Would you transcribe each entry precisely as it stands, setting aside any images?

======== Data to examine ========

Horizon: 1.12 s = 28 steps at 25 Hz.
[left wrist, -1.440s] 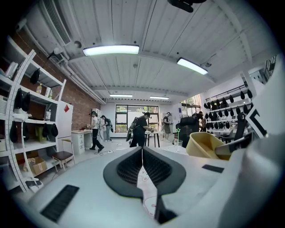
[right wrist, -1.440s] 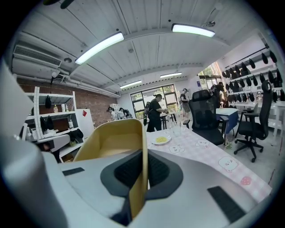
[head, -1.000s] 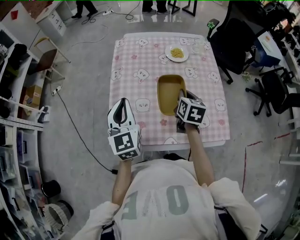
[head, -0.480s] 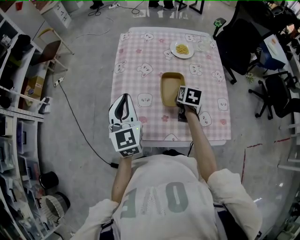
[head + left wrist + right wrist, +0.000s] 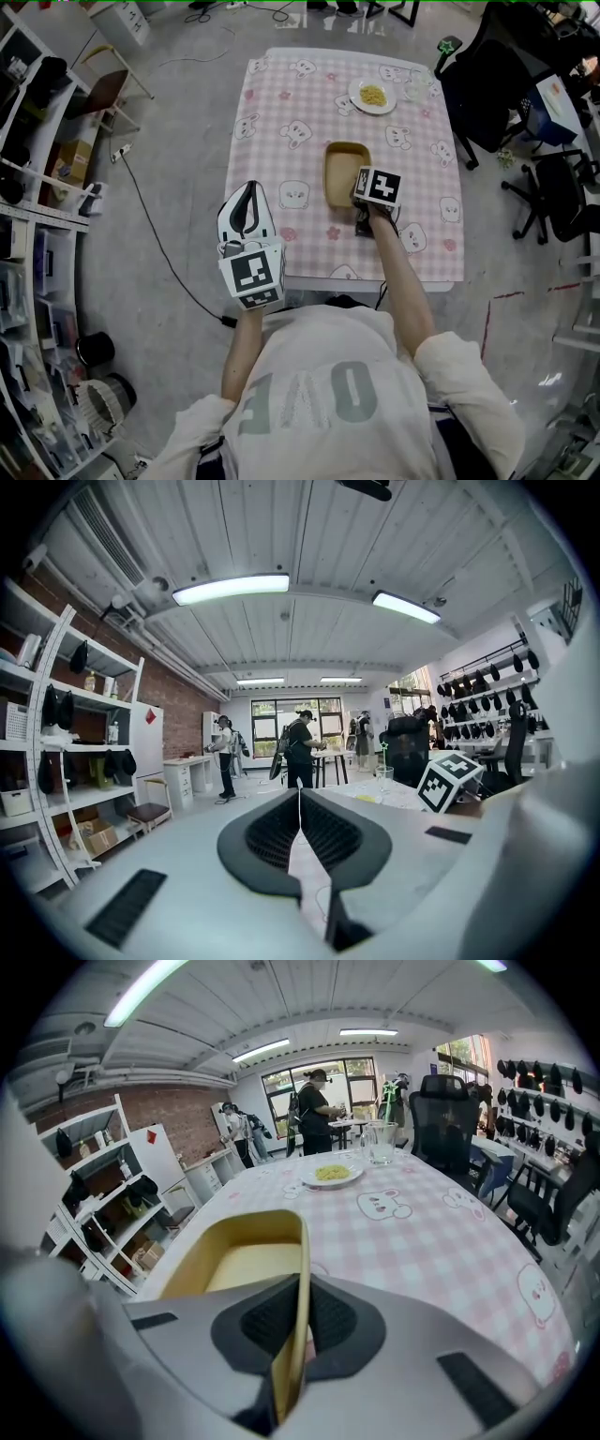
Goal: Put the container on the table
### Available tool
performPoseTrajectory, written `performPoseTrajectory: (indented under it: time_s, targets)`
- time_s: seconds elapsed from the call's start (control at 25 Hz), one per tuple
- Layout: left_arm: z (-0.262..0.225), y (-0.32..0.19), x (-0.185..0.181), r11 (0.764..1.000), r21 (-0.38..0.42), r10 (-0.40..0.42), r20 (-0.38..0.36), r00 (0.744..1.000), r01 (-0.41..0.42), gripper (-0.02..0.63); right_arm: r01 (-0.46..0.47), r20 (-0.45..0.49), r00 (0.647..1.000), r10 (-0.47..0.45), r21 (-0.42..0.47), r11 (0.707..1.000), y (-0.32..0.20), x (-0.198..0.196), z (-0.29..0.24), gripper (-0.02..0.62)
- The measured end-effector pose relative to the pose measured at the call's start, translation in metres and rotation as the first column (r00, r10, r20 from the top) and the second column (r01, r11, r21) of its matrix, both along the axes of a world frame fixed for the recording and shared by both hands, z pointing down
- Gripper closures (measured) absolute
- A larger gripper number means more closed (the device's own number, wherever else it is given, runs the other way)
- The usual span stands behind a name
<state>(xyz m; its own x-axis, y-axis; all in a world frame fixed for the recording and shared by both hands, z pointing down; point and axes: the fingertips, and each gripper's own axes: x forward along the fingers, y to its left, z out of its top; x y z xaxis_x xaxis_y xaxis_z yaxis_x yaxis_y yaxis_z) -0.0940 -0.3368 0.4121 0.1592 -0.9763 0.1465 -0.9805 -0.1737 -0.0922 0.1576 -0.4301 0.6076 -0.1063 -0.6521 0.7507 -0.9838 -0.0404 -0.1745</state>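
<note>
A tan rectangular container (image 5: 342, 172) (image 5: 246, 1260) rests on the pink checked table (image 5: 281, 141), near its middle. My right gripper (image 5: 364, 184) (image 5: 298, 1321) is shut on the container's right rim, the thin wall pinched between the dark pads. The container looks empty inside. My left gripper (image 5: 246, 217) (image 5: 300, 832) hangs off the table's left front edge, jaws shut with nothing between them.
A white plate of yellow food (image 5: 373, 95) (image 5: 331, 1174) and a clear glass jug (image 5: 417, 87) (image 5: 380, 1142) stand at the table's far end. Black office chairs (image 5: 487, 84) crowd the right side. Shelving (image 5: 28, 187) lines the left. People stand far off in the room.
The right gripper has carried the container a little farther onto the table, away from the person. The left gripper has hardly moved.
</note>
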Motion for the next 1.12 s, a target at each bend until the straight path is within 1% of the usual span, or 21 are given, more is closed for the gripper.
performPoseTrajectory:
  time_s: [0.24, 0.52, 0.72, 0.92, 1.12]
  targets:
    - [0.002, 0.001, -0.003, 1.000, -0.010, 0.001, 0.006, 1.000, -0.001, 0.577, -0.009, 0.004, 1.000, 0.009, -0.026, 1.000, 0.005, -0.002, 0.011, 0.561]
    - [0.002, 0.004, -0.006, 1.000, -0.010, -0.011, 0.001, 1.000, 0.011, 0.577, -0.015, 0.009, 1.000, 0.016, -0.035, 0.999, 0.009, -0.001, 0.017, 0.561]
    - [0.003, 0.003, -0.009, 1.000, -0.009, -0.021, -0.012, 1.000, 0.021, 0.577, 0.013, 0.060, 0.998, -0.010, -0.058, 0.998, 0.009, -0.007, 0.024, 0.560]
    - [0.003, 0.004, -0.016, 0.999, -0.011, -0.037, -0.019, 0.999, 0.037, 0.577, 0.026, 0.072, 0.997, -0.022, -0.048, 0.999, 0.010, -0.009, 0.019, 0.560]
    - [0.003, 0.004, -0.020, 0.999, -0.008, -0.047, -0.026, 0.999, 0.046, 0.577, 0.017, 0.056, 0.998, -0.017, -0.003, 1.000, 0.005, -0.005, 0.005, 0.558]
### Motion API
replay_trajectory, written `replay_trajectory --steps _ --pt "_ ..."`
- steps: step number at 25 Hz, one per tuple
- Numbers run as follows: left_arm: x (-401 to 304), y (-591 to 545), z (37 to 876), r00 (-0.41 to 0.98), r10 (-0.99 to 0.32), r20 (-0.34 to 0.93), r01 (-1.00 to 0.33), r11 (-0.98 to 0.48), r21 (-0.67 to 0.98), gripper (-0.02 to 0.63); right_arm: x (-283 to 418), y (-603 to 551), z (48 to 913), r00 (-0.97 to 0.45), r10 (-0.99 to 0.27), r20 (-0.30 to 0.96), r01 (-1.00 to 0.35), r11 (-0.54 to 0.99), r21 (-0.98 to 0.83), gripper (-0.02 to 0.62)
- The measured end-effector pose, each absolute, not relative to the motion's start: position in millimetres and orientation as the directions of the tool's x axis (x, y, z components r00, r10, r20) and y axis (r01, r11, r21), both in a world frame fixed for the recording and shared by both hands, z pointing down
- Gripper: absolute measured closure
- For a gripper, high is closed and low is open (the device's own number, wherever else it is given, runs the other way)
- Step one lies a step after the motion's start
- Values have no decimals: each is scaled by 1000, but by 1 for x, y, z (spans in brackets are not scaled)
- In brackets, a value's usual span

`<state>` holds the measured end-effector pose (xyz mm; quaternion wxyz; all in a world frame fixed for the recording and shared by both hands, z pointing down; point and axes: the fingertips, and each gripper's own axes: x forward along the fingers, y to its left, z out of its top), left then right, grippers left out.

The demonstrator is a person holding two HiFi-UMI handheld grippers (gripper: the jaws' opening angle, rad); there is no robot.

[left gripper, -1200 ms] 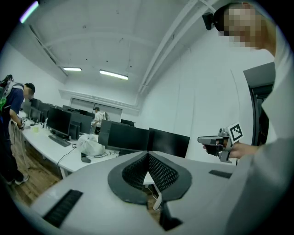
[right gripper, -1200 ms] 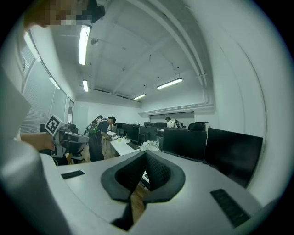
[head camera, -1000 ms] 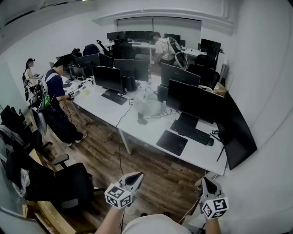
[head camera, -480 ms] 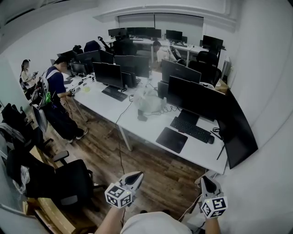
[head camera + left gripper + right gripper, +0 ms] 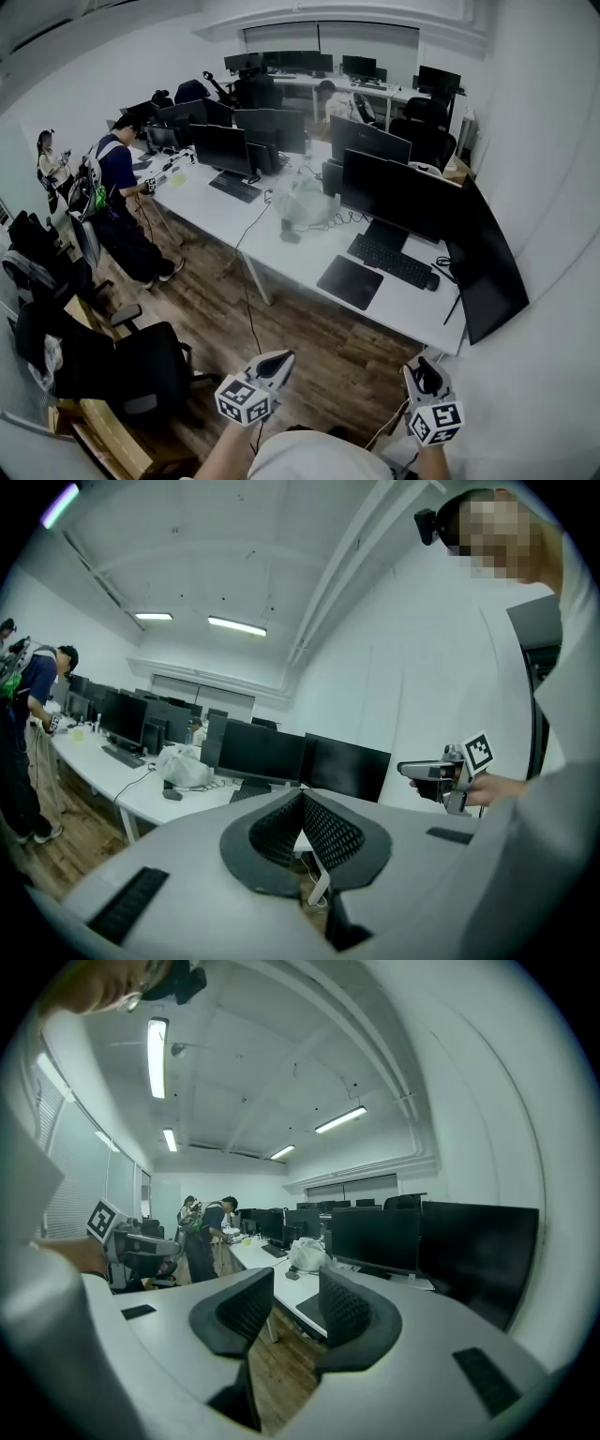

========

Task response:
Horizon: 1.12 s = 28 steps at 25 Hz.
[left wrist, -1.440s] 
[right wrist, -1.440s] 
[head, -1.000s] 
[head, -0.480s] 
[head + left wrist + right wrist, +0.000s] 
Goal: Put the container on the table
### Available tool
performPoseTrajectory, written `performPoseTrajectory: (indented under it: time_s, targets)`
- time_s: seconds elapsed from the call's start (control at 25 Hz), one per tuple
- Layout: left_arm: z (-0.262..0.225), y (-0.32..0.19), x (-0.185..0.181), r11 (0.764..1.000), r21 (-0.38..0.42), r10 (-0.40..0.42), r20 (-0.38..0.36), r00 (0.744..1.000), r01 (-0.41..0.42), gripper (-0.02..0.63); right_arm: r01 (-0.46..0.47), r20 (-0.45..0.49), r00 (0.647..1.000), r10 (-0.47..0.45), r21 (-0.42..0.47), r11 (0.707..1.000), y (-0.32..0.20), x (-0.198..0.196), z (-0.29..0.24), gripper (-0.02..0.62)
- The measured end-effector pose relative to the pose measured at the call's start, translation in metres and rotation as the first column (r00, r10, r20 from the top) and the second column (r01, r11, r21) of its matrix, both along the axes of a world frame fixed for the recording and shared by both hands, z pointing down
- Gripper closures (measured) absolute
- A larger gripper number means more closed (the device's own number, wherever else it is given, runs the other way)
- The usual span stands behind a name
<state>(xyz m; its own x-axis, y-axis; all in a world frame fixed for the recording and shared by both hands, z pointing down; point and axes: the fingertips, and each gripper's own axes: x forward along the fingers, y to its left, z out of its top; x y z xaxis_x xaxis_y xaxis_z yaxis_x yaxis_y yaxis_z) -0.0940 -0.3368 0.4121 0.1592 -0.9763 0.1465 -0.9805 -0.1737 -0.0922 0.1576 -0.4301 0.6076 -0.1063 -0.6521 0.7507 -0.9838 -0.0404 -0.1745</state>
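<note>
A tan rectangular container (image 5: 342, 172) (image 5: 246, 1260) rests on the pink checked table (image 5: 281, 141), near its middle. My right gripper (image 5: 364, 184) (image 5: 298, 1321) is shut on the container's right rim, the thin wall pinched between the dark pads. The container looks empty inside. My left gripper (image 5: 246, 217) (image 5: 300, 832) hangs off the table's left front edge, jaws shut with nothing between them.
A white plate of yellow food (image 5: 373, 95) (image 5: 331, 1174) and a clear glass jug (image 5: 417, 87) (image 5: 380, 1142) stand at the table's far end. Black office chairs (image 5: 487, 84) crowd the right side. Shelving (image 5: 28, 187) lines the left. People stand far off in the room.
The right gripper has carried the container a little farther onto the table, away from the person. The left gripper has hardly moved.
</note>
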Motion for the next 1.12 s, a target at each bend until the straight path is within 1% of the usual span, or 21 are given, more is closed for the gripper.
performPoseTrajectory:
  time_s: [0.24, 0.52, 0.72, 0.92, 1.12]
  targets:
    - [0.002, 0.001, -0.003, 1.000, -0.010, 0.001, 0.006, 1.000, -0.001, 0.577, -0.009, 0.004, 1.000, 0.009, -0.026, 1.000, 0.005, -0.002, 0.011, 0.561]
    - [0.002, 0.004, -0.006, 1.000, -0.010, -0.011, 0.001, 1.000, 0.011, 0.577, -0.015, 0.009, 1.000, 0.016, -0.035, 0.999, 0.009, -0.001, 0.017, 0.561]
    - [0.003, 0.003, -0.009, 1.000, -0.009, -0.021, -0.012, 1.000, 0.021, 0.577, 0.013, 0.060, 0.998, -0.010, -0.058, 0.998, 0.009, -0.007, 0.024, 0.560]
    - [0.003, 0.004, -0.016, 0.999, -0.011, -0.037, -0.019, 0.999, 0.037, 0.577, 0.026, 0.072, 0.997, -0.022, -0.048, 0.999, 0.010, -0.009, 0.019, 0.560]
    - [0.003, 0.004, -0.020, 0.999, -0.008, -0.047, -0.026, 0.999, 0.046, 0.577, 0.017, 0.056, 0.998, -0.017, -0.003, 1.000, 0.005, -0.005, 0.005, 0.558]
### Motion API
replay_trajectory, written `replay_trajectory --steps _ --pt "_ ..."`
- steps: step number at 25 Hz, one per tuple
- Numbers run as follows: left_arm: x (-401 to 304), y (-591 to 545), z (37 to 876), r00 (-0.41 to 0.98), r10 (-0.99 to 0.32), r20 (-0.34 to 0.93), r01 (-1.00 to 0.33), r11 (-0.98 to 0.48), r21 (-0.67 to 0.98), gripper (-0.02 to 0.63); right_arm: x (-283 to 418), y (-603 to 551), z (48 to 913), r00 (-0.97 to 0.45), r10 (-0.99 to 0.27), r20 (-0.30 to 0.96), r01 (-1.00 to 0.35), r11 (-0.54 to 0.99), r21 (-0.98 to 0.83), gripper (-0.02 to 0.62)
- The measured end-effector pose, each absolute, not relative to the motion's start: position in millimetres and orientation as the directions of the tool's x axis (x, y, z components r00, r10, r20) and y axis (r01, r11, r21), both in a world frame fixed for the recording and shared by both hands, z pointing down
- Gripper: absolute measured closure
- For a gripper, high is closed and low is open (the device's own number, wherever else it is given, runs the other way)
- Step one lies a step after the motion's start
- Values have no decimals: each is scaled by 1000, but by 1 for x, y, z (spans in brackets are not scaled)
- In brackets, a value's usual span

`<state>` holds the measured end-effector pose (xyz mm; quaternion wxyz; all in a world frame fixed for the recording and shared by both hands, z pointing down; point and axes: the fingertips, and each gripper's own axes: x forward along the fingers, y to its left, z out of its top), left then right, grippers left out.

The demonstrator is a person holding two HiFi-UMI handheld grippers (gripper: the jaws' opening angle, rad); there is no robot.

[left gripper, -1200 ms] 
[right gripper, -1200 ms] 
[head camera, -1000 ms] 
[head camera, -480 ms] 
[head camera + left gripper + right gripper, +0 ms] 

Nothing more remains to be added to this answer.